There you have it - one base.
Next, I positioned the netting I wanted to use, and pinned it into place. I didn't sew it yet, in case I wanted to change the positioning in relation to the flower later on. On a side note, can you believe I found this piece of netting in a parking lot?! Those threads you see were originally white - I colored them fuchsia to match my dress, using a permanent marker.
Next, the flower: I got this little roll of tight-knit tulle from the dollar store. Actually, it's more of a fine, iridescent mesh, but synthetic, so I knew that I could melt the edges to finish them. I cut out petal shapes of varying sizes, and, carefully holding the fabric close to a candle flame, I gently melted the edges. Note that this only worked for synthetic fabrics, and that you should test your fabric first to determine it flammability. Mine would continue smoldering if I wasn't careful!
I left the bottom ends of the petals unfinished, and gathered them to form the rounded petal shape, using a needle, thread and a long running stitch.
I made a base to which I would attach the petals, using more of the fuchsia fabric. I sewed a long running stitch around the outer edge of a small circle...
...then I gathered the fabric together and flattened the piece, tying off my thread. This is called a "yoyo", and it can be used for a whole myriad of crafting projects, but I decided it would make a good base for the flower blossom.
I hand-stitched the petals, larger ones first, in a circle around the base, layered as I went until I used up all the petals. I made about 15 petals total.

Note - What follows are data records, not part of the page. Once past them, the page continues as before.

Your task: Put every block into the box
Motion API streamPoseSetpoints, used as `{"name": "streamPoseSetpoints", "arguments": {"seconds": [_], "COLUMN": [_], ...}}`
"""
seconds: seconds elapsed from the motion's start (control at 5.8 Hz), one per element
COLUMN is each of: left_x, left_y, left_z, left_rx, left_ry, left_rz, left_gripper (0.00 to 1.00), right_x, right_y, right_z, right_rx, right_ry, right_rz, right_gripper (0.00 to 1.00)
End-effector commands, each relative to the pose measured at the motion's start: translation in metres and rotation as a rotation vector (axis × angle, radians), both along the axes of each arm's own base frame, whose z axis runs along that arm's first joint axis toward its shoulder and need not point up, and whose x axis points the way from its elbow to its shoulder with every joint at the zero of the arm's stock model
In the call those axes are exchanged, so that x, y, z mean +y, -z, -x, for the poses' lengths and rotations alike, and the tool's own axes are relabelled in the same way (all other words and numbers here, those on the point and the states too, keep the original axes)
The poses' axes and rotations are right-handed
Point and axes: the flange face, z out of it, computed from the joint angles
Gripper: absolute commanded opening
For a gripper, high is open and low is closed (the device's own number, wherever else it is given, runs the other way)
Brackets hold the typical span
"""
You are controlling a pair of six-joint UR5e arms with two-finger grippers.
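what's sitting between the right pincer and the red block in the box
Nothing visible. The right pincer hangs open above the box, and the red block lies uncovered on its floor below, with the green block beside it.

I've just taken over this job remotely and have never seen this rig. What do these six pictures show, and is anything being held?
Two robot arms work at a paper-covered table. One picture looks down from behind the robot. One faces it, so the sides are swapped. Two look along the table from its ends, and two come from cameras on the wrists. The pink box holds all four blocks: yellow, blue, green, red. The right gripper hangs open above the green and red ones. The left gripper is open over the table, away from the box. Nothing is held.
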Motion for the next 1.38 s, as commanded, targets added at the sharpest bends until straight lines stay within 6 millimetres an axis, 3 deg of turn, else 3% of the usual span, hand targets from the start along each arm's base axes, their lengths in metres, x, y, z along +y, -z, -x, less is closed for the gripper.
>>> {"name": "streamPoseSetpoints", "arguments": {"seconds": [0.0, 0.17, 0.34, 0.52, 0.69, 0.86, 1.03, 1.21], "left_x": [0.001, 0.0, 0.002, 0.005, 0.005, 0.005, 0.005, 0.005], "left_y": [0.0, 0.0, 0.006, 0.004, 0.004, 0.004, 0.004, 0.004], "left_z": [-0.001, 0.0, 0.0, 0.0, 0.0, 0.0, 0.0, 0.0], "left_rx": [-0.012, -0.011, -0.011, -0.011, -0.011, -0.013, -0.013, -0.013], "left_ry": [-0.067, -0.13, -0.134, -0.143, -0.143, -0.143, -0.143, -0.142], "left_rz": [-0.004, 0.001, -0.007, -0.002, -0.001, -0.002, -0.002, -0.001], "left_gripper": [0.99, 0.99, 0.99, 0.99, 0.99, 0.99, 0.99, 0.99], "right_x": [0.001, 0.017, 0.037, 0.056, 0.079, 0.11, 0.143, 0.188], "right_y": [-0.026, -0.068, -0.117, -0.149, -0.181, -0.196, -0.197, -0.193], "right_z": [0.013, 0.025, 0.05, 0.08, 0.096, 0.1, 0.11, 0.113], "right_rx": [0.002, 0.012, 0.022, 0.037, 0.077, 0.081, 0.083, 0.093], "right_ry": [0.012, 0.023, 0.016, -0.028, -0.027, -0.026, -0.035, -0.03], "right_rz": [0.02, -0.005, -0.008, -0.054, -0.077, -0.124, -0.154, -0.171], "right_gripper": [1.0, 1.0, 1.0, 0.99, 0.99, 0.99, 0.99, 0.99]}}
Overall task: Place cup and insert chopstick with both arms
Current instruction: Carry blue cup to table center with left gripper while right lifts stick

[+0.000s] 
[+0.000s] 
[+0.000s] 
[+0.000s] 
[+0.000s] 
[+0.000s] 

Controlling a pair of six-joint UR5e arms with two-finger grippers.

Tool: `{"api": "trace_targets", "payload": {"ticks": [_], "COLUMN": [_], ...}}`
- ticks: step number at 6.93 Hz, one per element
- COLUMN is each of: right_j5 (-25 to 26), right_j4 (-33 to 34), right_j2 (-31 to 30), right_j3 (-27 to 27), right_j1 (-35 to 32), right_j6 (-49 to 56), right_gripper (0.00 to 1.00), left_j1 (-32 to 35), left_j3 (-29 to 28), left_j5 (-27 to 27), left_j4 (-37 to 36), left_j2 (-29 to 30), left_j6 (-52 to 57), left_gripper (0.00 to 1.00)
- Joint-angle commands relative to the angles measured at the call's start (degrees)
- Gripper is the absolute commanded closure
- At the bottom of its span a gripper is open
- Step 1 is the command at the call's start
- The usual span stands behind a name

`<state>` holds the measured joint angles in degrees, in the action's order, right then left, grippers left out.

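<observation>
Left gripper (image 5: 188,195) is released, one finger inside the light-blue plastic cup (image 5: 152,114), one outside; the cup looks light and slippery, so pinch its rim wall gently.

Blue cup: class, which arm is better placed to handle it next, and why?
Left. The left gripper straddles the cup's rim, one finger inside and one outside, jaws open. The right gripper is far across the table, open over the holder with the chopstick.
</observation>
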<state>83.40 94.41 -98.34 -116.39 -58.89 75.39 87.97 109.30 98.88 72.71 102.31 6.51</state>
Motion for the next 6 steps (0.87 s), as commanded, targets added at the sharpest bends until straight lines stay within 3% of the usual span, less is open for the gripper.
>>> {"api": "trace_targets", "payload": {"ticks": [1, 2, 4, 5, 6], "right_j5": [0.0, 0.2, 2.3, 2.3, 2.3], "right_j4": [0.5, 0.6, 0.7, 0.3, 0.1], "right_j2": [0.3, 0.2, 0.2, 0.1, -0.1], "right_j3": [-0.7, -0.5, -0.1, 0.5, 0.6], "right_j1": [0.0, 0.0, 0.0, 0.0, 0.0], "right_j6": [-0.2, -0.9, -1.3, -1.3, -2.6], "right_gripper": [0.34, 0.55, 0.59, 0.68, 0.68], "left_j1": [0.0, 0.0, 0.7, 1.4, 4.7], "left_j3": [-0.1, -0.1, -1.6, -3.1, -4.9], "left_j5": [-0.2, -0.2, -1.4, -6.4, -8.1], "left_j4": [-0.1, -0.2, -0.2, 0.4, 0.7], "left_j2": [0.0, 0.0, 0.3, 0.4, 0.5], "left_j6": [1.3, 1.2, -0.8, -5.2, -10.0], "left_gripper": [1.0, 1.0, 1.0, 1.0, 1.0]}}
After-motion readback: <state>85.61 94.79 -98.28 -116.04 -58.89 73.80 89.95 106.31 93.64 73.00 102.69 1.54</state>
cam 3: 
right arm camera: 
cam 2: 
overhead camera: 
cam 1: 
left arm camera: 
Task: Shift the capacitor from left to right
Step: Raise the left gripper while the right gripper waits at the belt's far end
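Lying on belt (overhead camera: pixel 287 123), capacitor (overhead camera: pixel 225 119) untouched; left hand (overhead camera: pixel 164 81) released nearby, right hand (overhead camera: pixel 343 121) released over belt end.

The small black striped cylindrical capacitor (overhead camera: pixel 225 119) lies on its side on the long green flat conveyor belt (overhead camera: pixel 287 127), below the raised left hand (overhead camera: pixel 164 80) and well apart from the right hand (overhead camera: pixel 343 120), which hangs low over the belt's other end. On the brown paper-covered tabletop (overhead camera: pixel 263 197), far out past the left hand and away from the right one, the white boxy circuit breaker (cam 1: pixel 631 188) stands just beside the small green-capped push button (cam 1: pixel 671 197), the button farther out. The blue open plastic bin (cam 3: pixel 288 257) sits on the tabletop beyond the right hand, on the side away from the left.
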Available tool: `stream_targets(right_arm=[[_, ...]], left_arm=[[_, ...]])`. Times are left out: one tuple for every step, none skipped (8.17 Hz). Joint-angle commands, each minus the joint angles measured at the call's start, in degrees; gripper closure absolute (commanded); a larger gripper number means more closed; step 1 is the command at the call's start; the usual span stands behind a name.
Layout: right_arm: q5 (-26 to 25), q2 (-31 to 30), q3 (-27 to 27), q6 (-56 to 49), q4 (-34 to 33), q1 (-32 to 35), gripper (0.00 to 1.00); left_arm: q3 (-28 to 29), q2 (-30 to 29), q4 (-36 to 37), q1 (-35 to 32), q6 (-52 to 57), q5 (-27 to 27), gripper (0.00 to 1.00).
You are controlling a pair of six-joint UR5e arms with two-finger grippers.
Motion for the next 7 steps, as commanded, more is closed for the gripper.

I also added a few black feathers, tacking them in while I was stitching the petals to the base.
Finally, I tested the flower positioning on the netting and headband, trying it on and moving it around until I liked the way it looked. I stitched everything together to the base.
And there you have it, one very fascinating fascinator to match my dress and class up my outfit for a friend's wedding! I'll post the entire outfit after the wedding, so stay tuned!

Now it's your turn - go craft something fascinating!